The Rank menu is used to determine positive attributes, to obtain the optimal cuts,
to rank the attributes and create ROC curves. To understand what is meant here by
optimal cut consider the attributes formed by the following line of a control file:
X 10 20 30 40
It generates attributes X > 10, X > 20, X > 30 and X > 40. Each of these
induces a partition of the data and each partition can be assessed by the chosen criterion. The cut that produces the best effectiveness is the optimal. Any of the
Rank menu items will select the optimal cut (if more than one is specified on a
control file line), rank all attributes and place them as the currently defined
attribute set. The ranked attributes will appear tagged in the Select attribute
set dialog box. (See 13)
12.1 Attribute Rank Plot
The Rank:Attribute Rank Plot item produces a Rank Attributes graphic which displays
the optimal attributes in rank order:
The graphic shows the effectiveness criterion by the vertical axis and the rank
as the horizontal axis.

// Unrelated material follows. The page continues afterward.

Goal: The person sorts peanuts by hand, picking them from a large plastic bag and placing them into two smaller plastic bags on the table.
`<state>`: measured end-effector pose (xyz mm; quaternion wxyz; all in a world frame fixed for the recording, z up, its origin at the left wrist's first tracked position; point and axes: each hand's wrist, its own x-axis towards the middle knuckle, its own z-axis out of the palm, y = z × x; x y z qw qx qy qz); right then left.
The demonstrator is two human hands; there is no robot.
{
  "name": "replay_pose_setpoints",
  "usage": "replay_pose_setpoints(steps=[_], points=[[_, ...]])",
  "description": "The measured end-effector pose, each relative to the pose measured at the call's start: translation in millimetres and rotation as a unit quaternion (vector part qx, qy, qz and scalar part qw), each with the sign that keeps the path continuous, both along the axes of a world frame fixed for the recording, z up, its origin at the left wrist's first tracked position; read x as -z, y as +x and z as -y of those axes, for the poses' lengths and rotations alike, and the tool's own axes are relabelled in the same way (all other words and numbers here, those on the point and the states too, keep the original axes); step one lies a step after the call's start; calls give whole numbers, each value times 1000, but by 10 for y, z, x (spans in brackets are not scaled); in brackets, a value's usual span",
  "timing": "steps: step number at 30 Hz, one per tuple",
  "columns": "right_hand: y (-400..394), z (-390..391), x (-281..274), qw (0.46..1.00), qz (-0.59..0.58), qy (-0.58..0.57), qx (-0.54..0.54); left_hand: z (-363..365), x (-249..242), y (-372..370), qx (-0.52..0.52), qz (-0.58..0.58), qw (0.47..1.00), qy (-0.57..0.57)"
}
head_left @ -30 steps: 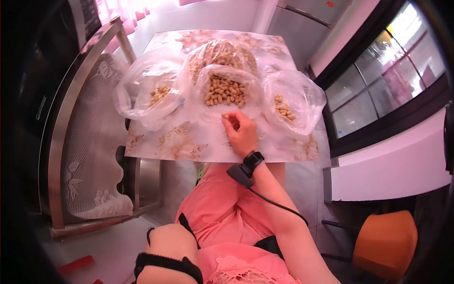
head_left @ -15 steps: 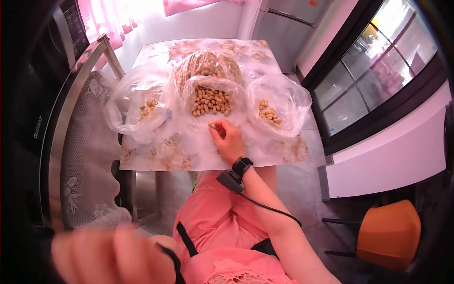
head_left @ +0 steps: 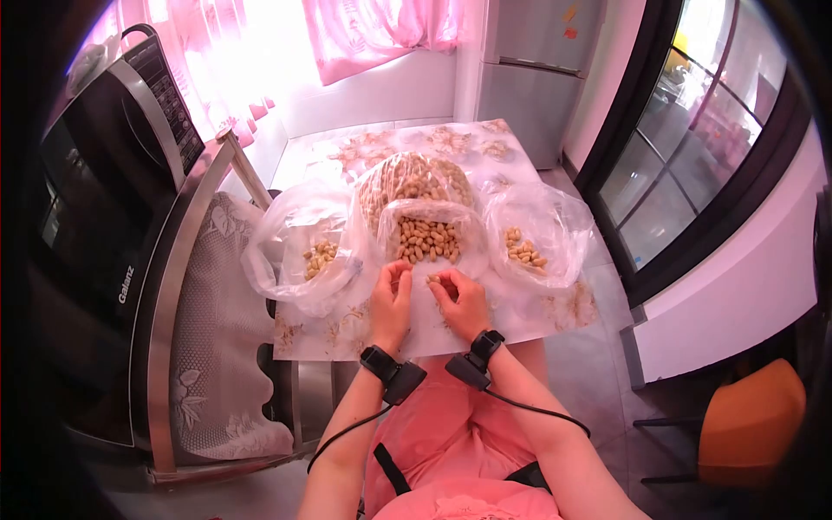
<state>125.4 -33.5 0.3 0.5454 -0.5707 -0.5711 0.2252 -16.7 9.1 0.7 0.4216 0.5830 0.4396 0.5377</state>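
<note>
My left hand [head_left: 392, 305] is closed, its fingers curled together in front of the middle bag. Whatever its fingertips hold, if anything, is too small to make out. Just to its right, my right hand [head_left: 462, 305] pinches a small pale peanut between thumb and fingers. The two hands are close but apart. Behind them, a large clear plastic bag [head_left: 414, 179] of unshelled peanuts lies with its mouth towards me, and a pile of peanuts [head_left: 428, 240] shows in the opening.
An open plastic bag [head_left: 267, 240] with some peanuts stands at the left; another open bag [head_left: 563, 225] with peanuts is at the right. They rest on a flower-patterned table [head_left: 347, 328]. A black oven [head_left: 104, 217] and metal rack flank the left, an orange chair [head_left: 752, 425] the lower right.
My left hand has come from the lower left, near the camera, to the table beside my right hand. My right hand still pinches a peanut. The view has tilted up and shifted left.
</note>
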Motion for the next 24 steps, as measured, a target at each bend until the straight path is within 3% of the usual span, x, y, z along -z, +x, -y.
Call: replay_pose_setpoints(steps=[4, 11, 17, 19, 21, 23, 24], points=[[0, 63, -58, 1000, 1, 5, 1, 7, 87, 6, -7, -99, 993, 68], [206, 192, -538, 990, -13, 132, 54, 35, 88, -23, -12, -15, 1000, 24], [965, 244, -809, 968, 89, 123, 200, 59, 34, -25, -8, -49, 999, 14], [1083, 235, -770, 973, 97, 95, 187, 70, 2, -22, -12, -51, 998, 16], [1086, 251, -732, 943, 213, 117, 226, 87, -44, -30, -12, -81, 996, 16], [820, 296, -767, 959, 174, 96, 203, 70, -22, -18, -17, -76, 997, 22], [671, 290, -757, 972, 179, 96, 121, 73, -1, -17, -18, -73, 997, 27]])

Each plotting position corresponds to an attribute created
in the control file, or an added attribute created within SPAN.
Plotting positions of attributes created by the same line of the control file are
aligned vertically, when there is more than one specified cut. In the above graphic
there are four attributes created for the variable CLASS corresponding to different
cut, CLASS>2 being the optimal.
Other control file lines have only one specified cut. Note however, that three different
attributes of the variable ALC are specified by three separate lines of the control
file.
The best partition is EXEC=yes, the
next ALC=none and so on.
The P-values corresponding to each point are also shown.

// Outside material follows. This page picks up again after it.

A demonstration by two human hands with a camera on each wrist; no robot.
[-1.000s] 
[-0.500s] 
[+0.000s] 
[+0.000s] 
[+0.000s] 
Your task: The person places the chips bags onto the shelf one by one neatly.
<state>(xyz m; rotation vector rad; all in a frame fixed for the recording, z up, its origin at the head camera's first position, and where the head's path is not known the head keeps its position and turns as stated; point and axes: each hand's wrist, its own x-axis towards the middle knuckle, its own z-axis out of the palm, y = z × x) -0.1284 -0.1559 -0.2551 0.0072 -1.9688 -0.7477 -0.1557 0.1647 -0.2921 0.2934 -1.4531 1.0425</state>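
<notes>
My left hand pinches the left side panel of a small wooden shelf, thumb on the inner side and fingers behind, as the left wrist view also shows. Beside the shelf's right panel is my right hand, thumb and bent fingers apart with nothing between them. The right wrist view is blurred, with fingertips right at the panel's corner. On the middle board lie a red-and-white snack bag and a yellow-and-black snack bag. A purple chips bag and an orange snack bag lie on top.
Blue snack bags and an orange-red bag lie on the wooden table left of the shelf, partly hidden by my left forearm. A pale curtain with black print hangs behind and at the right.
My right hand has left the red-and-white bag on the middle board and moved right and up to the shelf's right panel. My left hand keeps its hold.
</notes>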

There is no vertical P-value
axis; instead horizontal white reference lines at different levels, P =
0.1,0.01,0.001,..., are shown. The P-values are those associated with a chi-square
test if Y is dichotomised, binary or nominal and an F test if
Y is interval. If Y is multivariate, the individual P-values of
each Y is calculated and the smallest value is output.
12.2 Fix Positive attributes
Rank:Fix Positive attributes is used to determine the positive attributes
according to the direction of a measure of correlation between Y and the
attributes. It can also be used to interchange an attribute from positive to negative.
or to ignore certain attributes.
When it is run a measure of correlation between Y and each attribute is
calculated, as described below. If the correlation is negative, the positive and
negative attributes are interchanged. Otherwise the attributes are left unchanged.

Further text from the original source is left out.